* ABOUT THIS EXERCISE *
Your task is to copy the stretch of lines in the records below that begins with the line containing "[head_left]" and ends with the line containing "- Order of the", exactly as written, with nothing added.

*** RECORDS PROVIDED Section Begins ***

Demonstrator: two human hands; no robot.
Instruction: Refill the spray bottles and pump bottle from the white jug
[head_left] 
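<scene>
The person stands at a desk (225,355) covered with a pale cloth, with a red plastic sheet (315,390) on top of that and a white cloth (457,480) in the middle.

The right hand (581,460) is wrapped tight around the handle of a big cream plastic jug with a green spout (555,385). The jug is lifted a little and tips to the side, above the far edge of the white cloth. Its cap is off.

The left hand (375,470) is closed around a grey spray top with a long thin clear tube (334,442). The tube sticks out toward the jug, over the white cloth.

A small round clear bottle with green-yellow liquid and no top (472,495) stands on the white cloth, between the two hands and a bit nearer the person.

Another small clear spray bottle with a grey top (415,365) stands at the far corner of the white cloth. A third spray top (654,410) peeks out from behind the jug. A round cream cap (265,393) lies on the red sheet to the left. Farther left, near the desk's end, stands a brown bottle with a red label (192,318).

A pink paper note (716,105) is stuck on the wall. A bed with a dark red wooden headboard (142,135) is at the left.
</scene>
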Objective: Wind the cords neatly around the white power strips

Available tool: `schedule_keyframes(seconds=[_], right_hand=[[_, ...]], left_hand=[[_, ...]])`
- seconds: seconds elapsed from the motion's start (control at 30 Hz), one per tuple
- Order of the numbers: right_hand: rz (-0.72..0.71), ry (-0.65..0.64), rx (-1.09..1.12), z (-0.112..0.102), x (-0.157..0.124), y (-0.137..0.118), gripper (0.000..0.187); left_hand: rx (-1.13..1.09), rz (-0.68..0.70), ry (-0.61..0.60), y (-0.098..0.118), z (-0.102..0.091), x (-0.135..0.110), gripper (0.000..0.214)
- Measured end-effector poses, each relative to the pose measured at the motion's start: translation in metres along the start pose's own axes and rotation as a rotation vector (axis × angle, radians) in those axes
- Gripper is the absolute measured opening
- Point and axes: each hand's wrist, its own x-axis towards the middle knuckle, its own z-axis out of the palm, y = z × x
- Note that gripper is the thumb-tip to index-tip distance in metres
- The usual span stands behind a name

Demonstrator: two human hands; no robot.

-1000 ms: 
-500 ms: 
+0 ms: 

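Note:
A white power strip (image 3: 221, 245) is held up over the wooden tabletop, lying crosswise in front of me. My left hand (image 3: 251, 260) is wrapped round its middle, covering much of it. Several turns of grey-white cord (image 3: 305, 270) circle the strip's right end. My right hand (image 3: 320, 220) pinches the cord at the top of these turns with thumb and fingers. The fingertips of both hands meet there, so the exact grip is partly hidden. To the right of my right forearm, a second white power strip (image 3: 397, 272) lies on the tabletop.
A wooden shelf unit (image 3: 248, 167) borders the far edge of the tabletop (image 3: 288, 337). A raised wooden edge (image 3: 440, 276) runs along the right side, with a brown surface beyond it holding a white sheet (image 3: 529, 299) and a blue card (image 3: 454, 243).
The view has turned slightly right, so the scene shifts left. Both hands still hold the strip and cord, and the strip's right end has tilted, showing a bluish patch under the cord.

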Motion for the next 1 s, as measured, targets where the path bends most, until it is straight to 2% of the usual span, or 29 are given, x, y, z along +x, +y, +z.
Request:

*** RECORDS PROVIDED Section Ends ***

* WRITTEN SOLUTION *
[head_left] 
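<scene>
The person stands at a desk (225,355) covered with a pale cloth, with a red plastic sheet (315,390) on top of that and a white cloth (457,480) in the middle.

The right hand (581,460) is wrapped tight around the handle of a big cream plastic jug with a green spout (555,385). The jug is lifted a little and tips to the side, above the far edge of the white cloth. Its cap is off.

The left hand (375,470) is closed around a grey spray top with a long thin clear tube (334,442). The tube sticks out toward the jug, over the white cloth.

A small round clear bottle with green-yellow liquid and no top (472,495) stands on the white cloth, between the two hands and a bit nearer the person.

Another small clear spray bottle with a grey top (415,365) stands at the far corner of the white cloth. A third spray top (654,410) peeks out from behind the jug. A round cream cap (265,393) lies on the red sheet to the left. Farther left, near the desk's end, stands a brown bottle with a red label (192,318).

A pink paper note (716,105) is stuck on the wall. A bed with a dark red wooden headboard (142,135) is at the left.
</scene>
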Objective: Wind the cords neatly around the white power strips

Available tool: `schedule_keyframes(seconds=[_], right_hand=[[_, ...]], left_hand=[[_, ...]])`
- seconds: seconds elapsed from the motion's start (control at 30 Hz), one per tuple
- Order of the numbers: right_hand: rz (-0.72..0.71), ry (-0.65..0.64), rx (-1.09..1.12), z (-0.112..0.102), x (-0.157..0.124), y (-0.137..0.118), gripper (0.000..0.187); left_hand: rx (-1.13..1.09), rz (-0.68..0.70), ry (-0.61..0.60), y (-0.098..0.118), z (-0.102..0.091), x (-0.135..0.110), gripper (0.000..0.214)

This is the complete output.